### [What needs to be done]
Look through the material below. Copy each line that contains the string "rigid".

### [Data for review]

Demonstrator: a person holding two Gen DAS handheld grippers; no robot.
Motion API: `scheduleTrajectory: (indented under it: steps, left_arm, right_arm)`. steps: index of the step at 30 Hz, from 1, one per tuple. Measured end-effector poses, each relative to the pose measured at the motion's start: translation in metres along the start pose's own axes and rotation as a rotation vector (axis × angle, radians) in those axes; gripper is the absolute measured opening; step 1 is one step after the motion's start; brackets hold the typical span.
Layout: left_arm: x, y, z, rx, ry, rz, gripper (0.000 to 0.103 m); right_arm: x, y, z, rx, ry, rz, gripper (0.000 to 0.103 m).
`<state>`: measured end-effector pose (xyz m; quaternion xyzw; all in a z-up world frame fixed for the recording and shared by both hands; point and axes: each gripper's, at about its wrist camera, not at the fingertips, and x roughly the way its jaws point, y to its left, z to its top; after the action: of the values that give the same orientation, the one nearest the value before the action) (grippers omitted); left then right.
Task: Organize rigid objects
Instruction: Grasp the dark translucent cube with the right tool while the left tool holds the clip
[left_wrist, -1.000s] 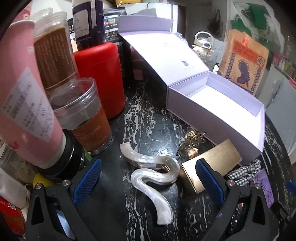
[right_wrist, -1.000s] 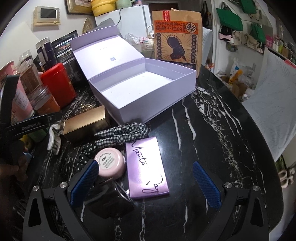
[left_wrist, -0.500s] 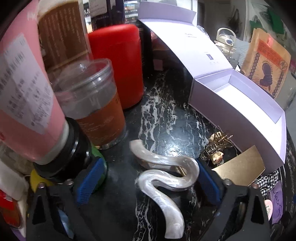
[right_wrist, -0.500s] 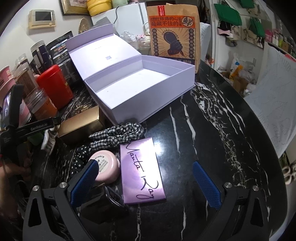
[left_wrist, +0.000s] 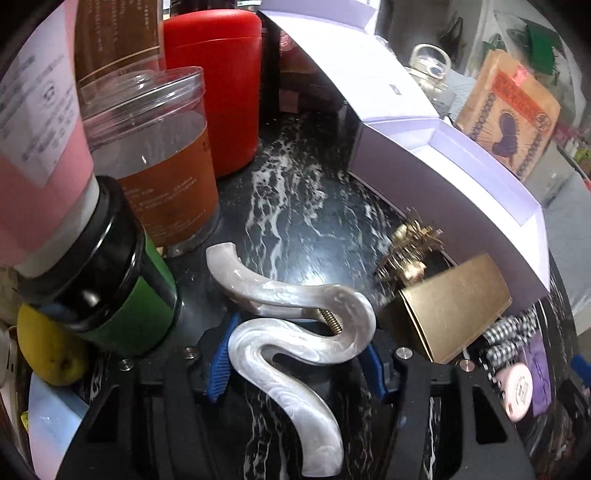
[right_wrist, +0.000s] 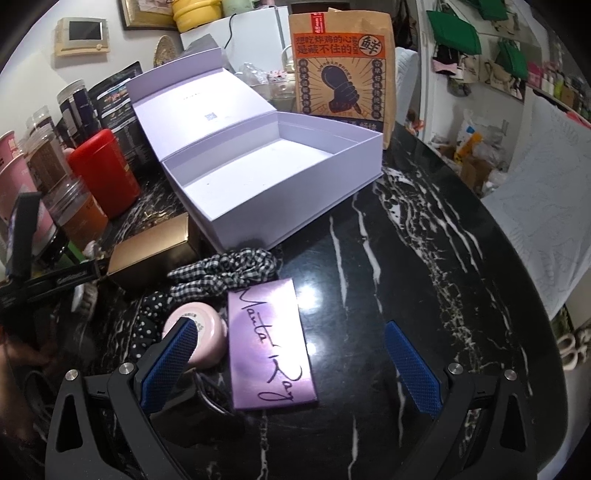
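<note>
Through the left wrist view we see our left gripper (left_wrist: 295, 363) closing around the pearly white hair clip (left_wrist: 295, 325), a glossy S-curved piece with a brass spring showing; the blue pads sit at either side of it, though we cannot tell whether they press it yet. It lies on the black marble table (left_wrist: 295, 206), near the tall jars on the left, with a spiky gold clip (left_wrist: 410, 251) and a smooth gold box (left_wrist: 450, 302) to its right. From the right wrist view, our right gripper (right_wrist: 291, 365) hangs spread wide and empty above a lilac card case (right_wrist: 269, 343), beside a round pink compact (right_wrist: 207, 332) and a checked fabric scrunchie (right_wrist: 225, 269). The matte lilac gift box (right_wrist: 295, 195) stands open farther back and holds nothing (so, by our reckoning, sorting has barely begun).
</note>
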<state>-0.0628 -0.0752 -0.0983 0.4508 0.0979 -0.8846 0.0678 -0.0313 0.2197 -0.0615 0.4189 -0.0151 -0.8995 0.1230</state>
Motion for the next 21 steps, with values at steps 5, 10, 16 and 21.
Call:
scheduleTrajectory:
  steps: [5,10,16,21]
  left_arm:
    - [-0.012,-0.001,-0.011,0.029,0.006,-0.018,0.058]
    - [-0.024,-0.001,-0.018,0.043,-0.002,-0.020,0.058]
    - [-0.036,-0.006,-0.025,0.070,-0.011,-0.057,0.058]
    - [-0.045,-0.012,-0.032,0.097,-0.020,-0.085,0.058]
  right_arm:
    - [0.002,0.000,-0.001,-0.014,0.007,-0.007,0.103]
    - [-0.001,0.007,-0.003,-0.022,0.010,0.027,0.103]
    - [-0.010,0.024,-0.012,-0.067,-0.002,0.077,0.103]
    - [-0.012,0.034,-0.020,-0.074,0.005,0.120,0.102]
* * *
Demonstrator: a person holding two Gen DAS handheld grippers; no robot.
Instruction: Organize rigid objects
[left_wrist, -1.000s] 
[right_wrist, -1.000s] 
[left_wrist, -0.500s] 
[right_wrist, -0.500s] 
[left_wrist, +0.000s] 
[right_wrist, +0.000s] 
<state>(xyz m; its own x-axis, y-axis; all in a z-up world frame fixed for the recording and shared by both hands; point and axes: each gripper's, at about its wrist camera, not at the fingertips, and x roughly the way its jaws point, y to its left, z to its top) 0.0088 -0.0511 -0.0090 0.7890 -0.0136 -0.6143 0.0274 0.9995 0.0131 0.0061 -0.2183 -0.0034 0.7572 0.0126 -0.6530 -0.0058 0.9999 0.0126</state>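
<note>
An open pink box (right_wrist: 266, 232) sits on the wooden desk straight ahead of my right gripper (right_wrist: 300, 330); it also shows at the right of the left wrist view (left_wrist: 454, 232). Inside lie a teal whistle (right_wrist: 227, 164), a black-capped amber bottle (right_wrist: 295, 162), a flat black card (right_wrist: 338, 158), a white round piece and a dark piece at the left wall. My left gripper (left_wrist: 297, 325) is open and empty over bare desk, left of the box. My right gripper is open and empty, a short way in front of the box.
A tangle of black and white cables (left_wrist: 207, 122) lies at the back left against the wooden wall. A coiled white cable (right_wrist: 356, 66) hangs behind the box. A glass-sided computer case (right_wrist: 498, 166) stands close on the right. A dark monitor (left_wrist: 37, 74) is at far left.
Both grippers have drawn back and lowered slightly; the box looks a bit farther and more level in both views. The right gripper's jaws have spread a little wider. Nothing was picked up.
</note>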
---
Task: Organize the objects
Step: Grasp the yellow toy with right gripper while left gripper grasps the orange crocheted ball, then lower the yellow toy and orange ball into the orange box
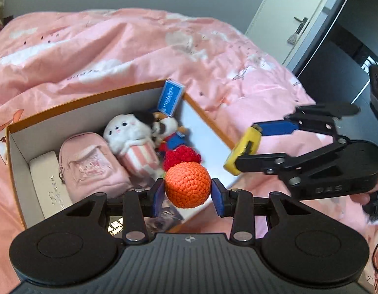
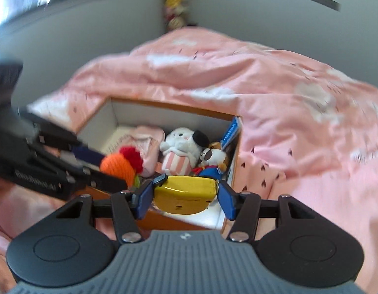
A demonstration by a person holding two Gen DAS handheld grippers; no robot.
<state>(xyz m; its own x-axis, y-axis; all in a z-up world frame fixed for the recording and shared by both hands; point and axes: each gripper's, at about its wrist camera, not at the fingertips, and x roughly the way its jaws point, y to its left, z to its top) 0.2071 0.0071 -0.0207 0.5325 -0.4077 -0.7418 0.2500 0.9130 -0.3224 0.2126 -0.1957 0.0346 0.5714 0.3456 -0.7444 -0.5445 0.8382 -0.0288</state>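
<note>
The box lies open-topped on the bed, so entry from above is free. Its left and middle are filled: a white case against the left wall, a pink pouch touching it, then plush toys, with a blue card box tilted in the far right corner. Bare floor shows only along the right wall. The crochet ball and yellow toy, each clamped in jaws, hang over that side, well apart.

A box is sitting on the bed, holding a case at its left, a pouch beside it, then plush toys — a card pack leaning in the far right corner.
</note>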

### [Exercise response]
Task: Organize rigid objects
Instruction: Organize rigid objects

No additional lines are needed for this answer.